Exercise instructions:
Write out the whole listing below so that every line matches exactly.

☆ ☆ ☆ ☆ ☆ ☆ ☆

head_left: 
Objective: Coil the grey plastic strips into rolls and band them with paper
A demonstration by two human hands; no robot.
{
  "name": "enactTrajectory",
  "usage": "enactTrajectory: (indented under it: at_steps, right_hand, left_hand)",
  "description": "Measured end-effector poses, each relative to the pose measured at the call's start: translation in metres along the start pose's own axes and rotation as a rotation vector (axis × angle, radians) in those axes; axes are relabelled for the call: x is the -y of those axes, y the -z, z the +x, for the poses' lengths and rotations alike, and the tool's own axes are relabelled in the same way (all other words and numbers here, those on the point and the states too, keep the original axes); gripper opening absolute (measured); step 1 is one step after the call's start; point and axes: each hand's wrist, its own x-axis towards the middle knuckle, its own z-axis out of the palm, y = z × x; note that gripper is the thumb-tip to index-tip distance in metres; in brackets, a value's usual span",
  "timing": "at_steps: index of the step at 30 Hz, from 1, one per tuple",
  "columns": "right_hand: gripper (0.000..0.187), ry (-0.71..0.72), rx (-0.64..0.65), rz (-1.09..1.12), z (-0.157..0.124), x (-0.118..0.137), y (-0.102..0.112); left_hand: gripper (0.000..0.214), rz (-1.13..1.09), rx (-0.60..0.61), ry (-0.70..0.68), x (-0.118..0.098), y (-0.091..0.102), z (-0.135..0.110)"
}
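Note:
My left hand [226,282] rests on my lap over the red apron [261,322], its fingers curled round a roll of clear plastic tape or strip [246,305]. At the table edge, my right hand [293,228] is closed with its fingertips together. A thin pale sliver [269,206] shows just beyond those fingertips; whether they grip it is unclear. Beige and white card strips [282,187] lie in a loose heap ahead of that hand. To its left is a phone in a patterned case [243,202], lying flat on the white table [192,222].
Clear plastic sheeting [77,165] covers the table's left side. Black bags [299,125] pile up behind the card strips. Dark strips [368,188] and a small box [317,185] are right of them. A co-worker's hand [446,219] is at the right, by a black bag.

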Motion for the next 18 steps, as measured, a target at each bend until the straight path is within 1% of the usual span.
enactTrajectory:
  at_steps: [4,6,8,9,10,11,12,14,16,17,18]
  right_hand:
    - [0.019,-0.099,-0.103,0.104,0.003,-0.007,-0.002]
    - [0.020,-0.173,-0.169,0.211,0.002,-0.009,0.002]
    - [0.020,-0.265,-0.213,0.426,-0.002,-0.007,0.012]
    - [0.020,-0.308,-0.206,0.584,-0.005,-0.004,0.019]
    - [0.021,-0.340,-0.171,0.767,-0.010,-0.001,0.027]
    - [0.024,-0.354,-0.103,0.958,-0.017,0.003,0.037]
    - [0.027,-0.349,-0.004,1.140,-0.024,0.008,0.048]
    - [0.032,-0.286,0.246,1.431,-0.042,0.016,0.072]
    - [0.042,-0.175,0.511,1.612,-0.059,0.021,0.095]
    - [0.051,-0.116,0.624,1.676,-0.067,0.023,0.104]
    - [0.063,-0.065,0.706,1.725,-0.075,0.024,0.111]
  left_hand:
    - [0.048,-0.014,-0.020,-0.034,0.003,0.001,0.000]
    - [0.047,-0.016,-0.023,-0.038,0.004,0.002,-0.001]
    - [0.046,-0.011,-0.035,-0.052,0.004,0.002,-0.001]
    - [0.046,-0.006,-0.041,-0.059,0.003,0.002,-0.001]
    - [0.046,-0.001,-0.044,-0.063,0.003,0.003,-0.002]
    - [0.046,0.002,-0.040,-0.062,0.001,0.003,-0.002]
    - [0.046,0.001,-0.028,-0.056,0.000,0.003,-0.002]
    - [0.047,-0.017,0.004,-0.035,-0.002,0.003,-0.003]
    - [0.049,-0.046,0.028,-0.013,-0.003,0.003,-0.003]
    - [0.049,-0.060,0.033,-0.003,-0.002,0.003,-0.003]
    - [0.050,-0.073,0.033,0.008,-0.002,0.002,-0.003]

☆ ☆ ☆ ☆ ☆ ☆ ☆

Solution to this task:
head_left: 
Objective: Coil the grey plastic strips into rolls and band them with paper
A demonstration by two human hands; no robot.
{
  "name": "enactTrajectory",
  "usage": "enactTrajectory: (indented under it: at_steps, right_hand, left_hand)",
  "description": "Measured end-effector poses, each relative to the pose measured at the call's start: translation in metres along the start pose's own axes and rotation as a rotation vector (axis × angle, radians) in those axes; axes are relabelled for the call: x is the -y of those axes, y the -z, z the +x, for the poses' lengths and rotations alike, and the tool's own axes are relabelled in the same way (all other words and numbers here, those on the point and the states too, keep the original axes); gripper opening absolute (measured); step 1 is one step after the call's start; point and axes: each hand's wrist, its own x-axis towards the middle knuckle, its own z-axis out of the palm, y = z × x; note that gripper is the thumb-tip to index-tip distance in metres; in brackets, a value's usual span",
  "timing": "at_steps: index of the step at 30 Hz, from 1, one per tuple",
  "columns": "right_hand: gripper (0.000..0.187), ry (-0.71..0.72), rx (-0.64..0.65), rz (-1.09..1.12), z (-0.157..0.124), x (-0.118..0.137), y (-0.102..0.112); left_hand: gripper (0.000..0.214), rz (-1.13..1.09), rx (-0.60..0.61), ry (-0.70..0.68), x (-0.118..0.098), y (-0.091..0.102), z (-0.135..0.110)"
}
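Note:
My left hand [226,282] rests on my lap over the red apron [261,322], its fingers curled round a roll of clear plastic tape or strip [246,305]. At the table edge, my right hand [293,228] is closed with its fingertips together. A thin pale sliver [269,206] shows just beyond those fingertips; whether they grip it is unclear. Beige and white card strips [282,187] lie in a loose heap ahead of that hand. To its left is a phone in a patterned case [243,202], lying flat on the white table [192,222].
Clear plastic sheeting [77,165] covers the table's left side. Black bags [299,125] pile up behind the card strips. Dark strips [368,188] and a small box [317,185] are right of them. A co-worker's hand [446,219] is at the right, by a black bag.
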
Motion for the next 18 steps, as measured, a target at each bend until the straight path is within 1% of the usual span.
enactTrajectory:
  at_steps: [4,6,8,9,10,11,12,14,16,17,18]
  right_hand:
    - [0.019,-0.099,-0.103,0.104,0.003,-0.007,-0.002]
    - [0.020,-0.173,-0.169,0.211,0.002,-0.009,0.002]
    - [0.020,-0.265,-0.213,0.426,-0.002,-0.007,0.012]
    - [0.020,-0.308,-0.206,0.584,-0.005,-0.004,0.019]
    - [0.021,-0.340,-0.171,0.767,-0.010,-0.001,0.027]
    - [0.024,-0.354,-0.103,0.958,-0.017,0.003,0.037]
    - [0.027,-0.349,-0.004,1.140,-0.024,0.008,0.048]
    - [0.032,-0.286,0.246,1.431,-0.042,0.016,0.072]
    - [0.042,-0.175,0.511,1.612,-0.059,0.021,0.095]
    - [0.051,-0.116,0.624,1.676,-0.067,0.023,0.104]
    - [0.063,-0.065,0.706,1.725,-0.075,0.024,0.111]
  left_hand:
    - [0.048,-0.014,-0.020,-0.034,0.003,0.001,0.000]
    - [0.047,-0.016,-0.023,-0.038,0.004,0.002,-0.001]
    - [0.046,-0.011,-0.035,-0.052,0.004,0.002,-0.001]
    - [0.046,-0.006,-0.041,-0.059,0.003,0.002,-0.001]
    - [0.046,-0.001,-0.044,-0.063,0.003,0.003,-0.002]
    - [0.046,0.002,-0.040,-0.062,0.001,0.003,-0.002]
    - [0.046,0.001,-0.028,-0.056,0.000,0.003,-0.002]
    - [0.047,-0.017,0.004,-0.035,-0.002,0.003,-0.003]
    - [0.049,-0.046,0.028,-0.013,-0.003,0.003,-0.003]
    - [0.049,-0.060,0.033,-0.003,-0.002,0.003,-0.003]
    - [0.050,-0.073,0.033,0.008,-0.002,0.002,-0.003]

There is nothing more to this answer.